Major parties are pressing ahead with their revamped housing policies despite concerns from economists billions of dollars will be wasted in a vote-buying exercise.
Labor will allow people to secure a mortgage with only a five per cent deposit with the government going guarantor while pledging 100,000 new homes solely for first homebuyers under a $10 billion plan.
Prime Minister Anthony Albanese started Monday at a housing development project in Adelaide to spruik his policies alongside top ministers and South Australian Premier Peter Malinauskas.
“These two policies will make a significant difference to increasing supply but also importantly, to getting first home buyers and particularly young Australians into their first home,” Mr Albanese told reporters.

Treasurer Jim Chalmers denied Labor’s deposit policy would encourage people to borrow more and risk defaults on their loans, leaving taxpayers potentially on the hook.
“We know from the existing program that there has been an absolutely miniscule amount of defaults on these debts,” he told ABC TV.
With housing a critical issue on voters’ minds in the run up to the May 3 polling day, the coalition announced it would allow interest payments on the first $650,000 of a mortgage for new houses to be tax deductible for first homebuyers.
That could save the average first homebuyer $10,000 a year.
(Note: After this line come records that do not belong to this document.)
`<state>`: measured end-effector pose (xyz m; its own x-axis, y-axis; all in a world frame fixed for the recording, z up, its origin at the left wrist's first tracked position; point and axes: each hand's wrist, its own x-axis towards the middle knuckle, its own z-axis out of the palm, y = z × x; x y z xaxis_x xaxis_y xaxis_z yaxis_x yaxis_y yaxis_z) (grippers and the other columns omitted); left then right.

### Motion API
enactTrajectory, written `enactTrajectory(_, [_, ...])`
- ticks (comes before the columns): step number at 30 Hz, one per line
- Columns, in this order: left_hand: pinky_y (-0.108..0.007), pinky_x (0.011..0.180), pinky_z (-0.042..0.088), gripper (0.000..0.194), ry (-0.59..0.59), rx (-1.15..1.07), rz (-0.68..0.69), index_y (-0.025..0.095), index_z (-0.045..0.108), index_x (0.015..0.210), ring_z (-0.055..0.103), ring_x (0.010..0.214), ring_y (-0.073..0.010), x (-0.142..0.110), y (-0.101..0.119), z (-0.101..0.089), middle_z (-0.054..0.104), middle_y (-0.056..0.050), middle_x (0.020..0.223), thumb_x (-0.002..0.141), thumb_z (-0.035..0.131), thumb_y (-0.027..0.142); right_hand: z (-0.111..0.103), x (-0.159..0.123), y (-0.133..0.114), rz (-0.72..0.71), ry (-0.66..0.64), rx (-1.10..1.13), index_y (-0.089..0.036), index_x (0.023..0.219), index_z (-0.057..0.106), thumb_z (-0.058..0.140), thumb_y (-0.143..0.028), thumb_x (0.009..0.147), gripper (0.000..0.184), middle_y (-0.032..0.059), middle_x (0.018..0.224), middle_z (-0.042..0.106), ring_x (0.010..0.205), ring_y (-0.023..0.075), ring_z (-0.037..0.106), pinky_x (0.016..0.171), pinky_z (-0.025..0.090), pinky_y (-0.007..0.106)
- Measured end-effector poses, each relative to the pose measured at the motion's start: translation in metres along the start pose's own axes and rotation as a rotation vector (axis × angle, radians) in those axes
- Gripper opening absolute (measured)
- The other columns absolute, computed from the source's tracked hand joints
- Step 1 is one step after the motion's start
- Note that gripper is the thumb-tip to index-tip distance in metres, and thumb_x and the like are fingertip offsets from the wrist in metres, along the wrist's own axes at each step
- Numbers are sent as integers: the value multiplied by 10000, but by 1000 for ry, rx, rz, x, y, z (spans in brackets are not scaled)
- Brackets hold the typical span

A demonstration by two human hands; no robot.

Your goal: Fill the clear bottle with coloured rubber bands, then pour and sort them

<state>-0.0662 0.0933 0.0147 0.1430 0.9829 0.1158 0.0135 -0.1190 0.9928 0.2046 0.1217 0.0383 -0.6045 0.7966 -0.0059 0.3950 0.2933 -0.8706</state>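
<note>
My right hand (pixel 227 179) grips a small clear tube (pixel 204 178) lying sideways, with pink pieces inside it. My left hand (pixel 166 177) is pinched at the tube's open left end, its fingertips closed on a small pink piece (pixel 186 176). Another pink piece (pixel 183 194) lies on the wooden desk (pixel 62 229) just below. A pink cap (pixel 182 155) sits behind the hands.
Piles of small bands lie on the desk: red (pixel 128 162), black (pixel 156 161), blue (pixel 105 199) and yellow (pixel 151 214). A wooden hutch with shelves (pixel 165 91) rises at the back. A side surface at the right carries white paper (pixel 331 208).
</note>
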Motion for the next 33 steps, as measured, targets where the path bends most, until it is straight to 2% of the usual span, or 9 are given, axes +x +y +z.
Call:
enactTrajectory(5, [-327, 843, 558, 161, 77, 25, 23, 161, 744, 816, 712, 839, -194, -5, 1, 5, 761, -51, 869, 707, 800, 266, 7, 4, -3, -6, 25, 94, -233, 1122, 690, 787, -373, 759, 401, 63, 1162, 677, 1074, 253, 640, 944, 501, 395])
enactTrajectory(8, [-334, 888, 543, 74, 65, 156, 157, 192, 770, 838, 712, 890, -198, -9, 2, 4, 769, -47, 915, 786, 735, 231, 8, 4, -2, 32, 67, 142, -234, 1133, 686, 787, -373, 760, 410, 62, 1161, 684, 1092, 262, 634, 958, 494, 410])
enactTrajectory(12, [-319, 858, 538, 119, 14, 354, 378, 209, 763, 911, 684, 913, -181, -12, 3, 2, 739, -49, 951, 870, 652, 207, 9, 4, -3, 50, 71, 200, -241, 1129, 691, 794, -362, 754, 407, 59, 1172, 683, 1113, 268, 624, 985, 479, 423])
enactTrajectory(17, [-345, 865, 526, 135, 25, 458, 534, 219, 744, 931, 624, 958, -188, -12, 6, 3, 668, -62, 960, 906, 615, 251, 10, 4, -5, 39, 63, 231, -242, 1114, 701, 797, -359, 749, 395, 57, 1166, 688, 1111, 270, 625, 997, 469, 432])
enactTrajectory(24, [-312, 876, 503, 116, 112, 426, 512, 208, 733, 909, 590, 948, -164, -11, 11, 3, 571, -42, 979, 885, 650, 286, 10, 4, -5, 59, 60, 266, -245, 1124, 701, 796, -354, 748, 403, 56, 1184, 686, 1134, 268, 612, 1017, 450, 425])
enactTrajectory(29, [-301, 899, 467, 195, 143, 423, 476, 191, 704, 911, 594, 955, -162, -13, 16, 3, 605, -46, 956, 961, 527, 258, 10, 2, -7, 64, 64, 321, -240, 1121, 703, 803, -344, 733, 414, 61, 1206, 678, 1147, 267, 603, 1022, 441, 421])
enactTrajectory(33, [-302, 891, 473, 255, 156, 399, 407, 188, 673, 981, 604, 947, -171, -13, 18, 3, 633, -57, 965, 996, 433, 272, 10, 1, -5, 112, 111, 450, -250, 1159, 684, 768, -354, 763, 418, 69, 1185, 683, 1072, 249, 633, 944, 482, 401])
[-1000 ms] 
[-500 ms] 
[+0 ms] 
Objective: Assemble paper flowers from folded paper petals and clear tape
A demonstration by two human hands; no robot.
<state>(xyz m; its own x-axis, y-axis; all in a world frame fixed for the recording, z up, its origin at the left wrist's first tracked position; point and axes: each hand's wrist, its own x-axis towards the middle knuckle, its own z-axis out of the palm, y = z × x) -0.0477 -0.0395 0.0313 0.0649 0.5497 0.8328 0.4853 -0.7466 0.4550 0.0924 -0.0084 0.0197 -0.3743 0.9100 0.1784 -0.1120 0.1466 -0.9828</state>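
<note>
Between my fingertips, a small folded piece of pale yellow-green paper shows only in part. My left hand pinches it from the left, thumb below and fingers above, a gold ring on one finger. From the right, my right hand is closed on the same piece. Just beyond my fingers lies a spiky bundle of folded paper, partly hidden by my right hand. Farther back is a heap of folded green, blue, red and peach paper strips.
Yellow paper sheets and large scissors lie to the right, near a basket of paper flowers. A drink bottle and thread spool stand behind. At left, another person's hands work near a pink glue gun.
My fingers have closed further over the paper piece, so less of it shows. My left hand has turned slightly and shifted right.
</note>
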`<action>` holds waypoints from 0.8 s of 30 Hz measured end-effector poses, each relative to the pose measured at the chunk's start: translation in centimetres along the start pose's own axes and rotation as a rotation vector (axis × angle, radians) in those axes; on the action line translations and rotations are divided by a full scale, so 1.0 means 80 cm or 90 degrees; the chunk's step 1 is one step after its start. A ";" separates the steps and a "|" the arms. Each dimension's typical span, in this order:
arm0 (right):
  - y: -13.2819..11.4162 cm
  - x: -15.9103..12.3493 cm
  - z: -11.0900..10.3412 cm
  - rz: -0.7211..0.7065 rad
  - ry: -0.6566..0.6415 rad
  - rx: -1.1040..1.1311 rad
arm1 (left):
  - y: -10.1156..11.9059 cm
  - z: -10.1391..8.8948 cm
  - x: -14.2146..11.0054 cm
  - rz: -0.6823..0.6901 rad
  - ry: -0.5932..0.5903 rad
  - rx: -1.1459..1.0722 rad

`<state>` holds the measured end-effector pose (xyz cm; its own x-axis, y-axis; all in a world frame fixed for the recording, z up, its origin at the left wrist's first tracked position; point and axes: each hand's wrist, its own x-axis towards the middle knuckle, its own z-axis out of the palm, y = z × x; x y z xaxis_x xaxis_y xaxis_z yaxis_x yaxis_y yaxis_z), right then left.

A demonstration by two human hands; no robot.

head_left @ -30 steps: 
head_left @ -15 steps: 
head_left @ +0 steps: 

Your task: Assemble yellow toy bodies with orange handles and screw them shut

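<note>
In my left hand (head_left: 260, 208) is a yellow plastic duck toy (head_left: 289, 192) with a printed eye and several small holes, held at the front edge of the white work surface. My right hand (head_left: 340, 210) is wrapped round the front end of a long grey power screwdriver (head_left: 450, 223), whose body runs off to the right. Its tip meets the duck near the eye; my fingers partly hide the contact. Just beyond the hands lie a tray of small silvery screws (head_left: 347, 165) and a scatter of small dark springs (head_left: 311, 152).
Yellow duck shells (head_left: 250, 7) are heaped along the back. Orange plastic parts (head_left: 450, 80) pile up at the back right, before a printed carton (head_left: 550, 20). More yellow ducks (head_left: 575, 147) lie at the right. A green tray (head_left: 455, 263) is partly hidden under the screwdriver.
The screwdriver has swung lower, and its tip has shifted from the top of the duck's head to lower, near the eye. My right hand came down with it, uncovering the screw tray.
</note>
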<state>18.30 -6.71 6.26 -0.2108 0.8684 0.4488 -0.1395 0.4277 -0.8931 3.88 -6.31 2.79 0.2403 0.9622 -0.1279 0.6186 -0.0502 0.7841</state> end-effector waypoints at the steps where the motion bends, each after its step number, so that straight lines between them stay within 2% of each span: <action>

The plan has found few friends among economists, who say it would disproportionately benefit high-income earners, push house prices up by increasing demand, and blow a hole in the federal budget.
Likely to cost taxpayers $1.25 billion in forgone revenue across four years, it was not money well spent, Grattan Institute chief executive Aruna Sathanapally said.
Opposition Leader Peter Dutton side-stepped economists’ concerns his tax deductibility policy would only drive up prices and disproportionately benefit higher income earners, arguing it would help boost housing supply.
“It’s going to encourage construction, which is really important,” he told Seven’s Sunrise program.
But Mr Albanese criticised the policy, saying it meant renters would be “subsidising the mortgages of homeowners across Australia” as they struggled to get into the market.
Support for Mr Dutton and the coalition has continued to slip, according to the latest Newspoll, which also showed most voters predicted a minority Labor government.
Although the poll was taken ahead of both campaigns being officially launched on Sunday, where billions of dollars in pre-election sweeteners were unveiled.

Labor will introduce a $1000 instant tax deduction, saving people up to $320 a year and reducing the hassle of producing receipts, while the coalition promises a one-off tax offset of up to $1200.
Coalition campaign spokesman James Paterson criticised Labor’s tax cut of up to $268 in 2026/27 and $536 each financial year after, while defending the coalition’s sweetener.
He said the one-off tax offset was timely, targeted and meaningful.
“It’s not baked into the budget forever, costing billions and billions and billions over many years but it’s going to give people much more when they actually need it,” he said.
Dr Chalmers was critical of Mr Dutton’s policies, saying they were going to “borrow and burn another $10 billion and still provide no ongoing cost-of-living help for people who are doing it tough”.
“Then he’ll claw that back with permanently higher income taxes, lower wages and secret cuts to pay for his nuclear reactors,” he said in reference to the Liberals’ pledge to repeal Labor’s tax cut.
The opposition leader will be in his home town of Brisbane, where the coalition is vying to win inner city seats back from the Greens, who are fighting strongly on housing and pro-renting measures.
Shifting demographics mean young voters, most of whom called for immediate action on affordable housing, according to Monash University research, will have more influence and outnumber older voters for the first time.